In recent years, big data has become a key commodity in healthcare generating opportunities to improve patient care, outcomes, and experience. Big data refers to large amounts of data which are often produced by a high number of diverse sources. One issue which arises when working with big data relates to the alignment of potentially disparate data sources to facilitate simultaneous analysis. Common data models (CDMs), whereby disparate data sources are transformed into a common format, have emerged as a solution to this issue. One commonly known example of a CDM is the OMOP model of the OHDSI community (Observational Health and Data Science Informatics) – which is frequently used in the healthcare setting and as part of many big data initiatives funded by the European Commission. Common data models often employ existing vocabularies, such as SNOMED or LOINC to represent the data. These common vocabularies encompass a wide variety of clinical terms but often omit the inclusion of patient-reported outcome data collected within PROM instruments. This lack of representation of PROMs within existing CDMs hinders the use of well-known instruments such as the EORTC core and submodules and prevents their use in big data analyses. This project therefore aims to develop a common vocabulary (as well as supporting guidance) for the EORTC QoL vocabulary to ensure valid use of the EORTC modules in big data analyses of potentially disparate data sources.

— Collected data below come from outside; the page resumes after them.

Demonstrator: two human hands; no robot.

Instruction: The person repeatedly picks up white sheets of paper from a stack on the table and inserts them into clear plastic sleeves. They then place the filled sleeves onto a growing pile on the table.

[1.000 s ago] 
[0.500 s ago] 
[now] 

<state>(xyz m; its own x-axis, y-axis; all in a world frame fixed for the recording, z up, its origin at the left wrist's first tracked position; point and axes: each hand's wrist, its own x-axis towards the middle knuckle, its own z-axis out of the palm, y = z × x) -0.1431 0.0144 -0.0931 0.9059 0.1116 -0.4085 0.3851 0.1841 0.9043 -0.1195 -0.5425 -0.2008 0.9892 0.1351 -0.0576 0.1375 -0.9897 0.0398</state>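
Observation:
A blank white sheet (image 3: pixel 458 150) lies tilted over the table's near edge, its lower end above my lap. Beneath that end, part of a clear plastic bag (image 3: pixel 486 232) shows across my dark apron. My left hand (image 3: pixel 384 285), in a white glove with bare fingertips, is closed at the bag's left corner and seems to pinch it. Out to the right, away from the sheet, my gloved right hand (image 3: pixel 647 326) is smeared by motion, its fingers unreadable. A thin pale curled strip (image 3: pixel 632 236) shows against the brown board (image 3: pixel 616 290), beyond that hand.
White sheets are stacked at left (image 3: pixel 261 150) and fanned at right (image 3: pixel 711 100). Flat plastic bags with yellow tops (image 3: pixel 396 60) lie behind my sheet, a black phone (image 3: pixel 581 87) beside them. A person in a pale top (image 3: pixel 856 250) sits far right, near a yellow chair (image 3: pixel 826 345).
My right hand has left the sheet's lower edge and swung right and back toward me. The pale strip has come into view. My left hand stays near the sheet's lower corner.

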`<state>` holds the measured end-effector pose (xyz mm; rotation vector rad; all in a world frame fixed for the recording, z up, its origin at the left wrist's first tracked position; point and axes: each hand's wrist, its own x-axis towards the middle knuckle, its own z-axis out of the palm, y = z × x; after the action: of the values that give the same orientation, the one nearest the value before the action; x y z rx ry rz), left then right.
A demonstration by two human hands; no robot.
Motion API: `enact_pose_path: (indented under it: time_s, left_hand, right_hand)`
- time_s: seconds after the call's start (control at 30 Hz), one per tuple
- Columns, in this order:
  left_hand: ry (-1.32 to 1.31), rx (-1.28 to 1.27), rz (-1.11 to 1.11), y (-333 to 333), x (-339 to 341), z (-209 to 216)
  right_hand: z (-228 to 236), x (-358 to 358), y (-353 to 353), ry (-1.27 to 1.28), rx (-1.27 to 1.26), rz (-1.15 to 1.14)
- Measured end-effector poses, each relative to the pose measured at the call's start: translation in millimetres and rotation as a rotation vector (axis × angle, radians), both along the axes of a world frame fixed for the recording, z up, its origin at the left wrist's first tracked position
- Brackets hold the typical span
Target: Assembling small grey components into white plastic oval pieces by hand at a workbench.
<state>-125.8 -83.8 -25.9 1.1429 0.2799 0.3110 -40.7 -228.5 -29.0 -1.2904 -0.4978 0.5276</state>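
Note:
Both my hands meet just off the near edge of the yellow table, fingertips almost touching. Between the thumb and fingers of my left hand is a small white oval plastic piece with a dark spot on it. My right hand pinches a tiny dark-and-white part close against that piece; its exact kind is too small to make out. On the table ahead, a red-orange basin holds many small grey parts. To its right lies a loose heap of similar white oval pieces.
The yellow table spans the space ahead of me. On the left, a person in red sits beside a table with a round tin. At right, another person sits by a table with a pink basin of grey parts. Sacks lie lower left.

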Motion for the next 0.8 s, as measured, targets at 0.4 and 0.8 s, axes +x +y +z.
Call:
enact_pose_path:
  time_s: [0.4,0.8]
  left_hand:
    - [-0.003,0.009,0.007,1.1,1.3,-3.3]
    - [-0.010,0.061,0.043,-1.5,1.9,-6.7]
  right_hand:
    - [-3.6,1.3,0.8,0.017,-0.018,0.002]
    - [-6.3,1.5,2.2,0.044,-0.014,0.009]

The project will initially focus on development of a vocabulary for the EORTC QLQ-C30, EORTC QLQ-PR25, and EORTC QLQ-HN43 modules before expansion into other questionnaires.

Achievements

This project is currently working between WP2 and WP3 – a core ontology is being developed for the EORTC QLQ-C30 instrument which will be tested using established datasets. Once tested, the vocabulary will be expanded to include the EORTC QLQ-PR25 and EORTC QLQ-HN43 instruments.

Future plans

The next stage of the study will involve development of vocabularies for the EORTC QLQ-C30, EORTC QLQ-PR25, and EORTC QLQ-HN43 instruments. The defined vocabularies will be integrated into the OHSDI OMOP Common Data Model and will be tested using established datasets of quality of life data collated by collaborators.

For patients

A lot of research projects are now based on using data about cancer patients to help improve patient care and experience. One problem which exists when using data is that different sites and hospitals collect data in different ways – for example one hospital might collect ethnicity data in 6 categories and another might collect it using 12 categories. Common data models, or standard ways of collecting data, have recently been developed so that many different datasets can be combined together into “big datasets”. These big datasets can then be analyzed together as part of big worldwide research studies. This project is looking at ways we can create a common data model for the EORTC quality of life questionnaires so that datasets of different cancer patients who have filled in the questionnaires can be combined and analyzed together. We will be able to find out a lot more about cancer patients’ quality of life if we are able to combine these datasets into one big dataset.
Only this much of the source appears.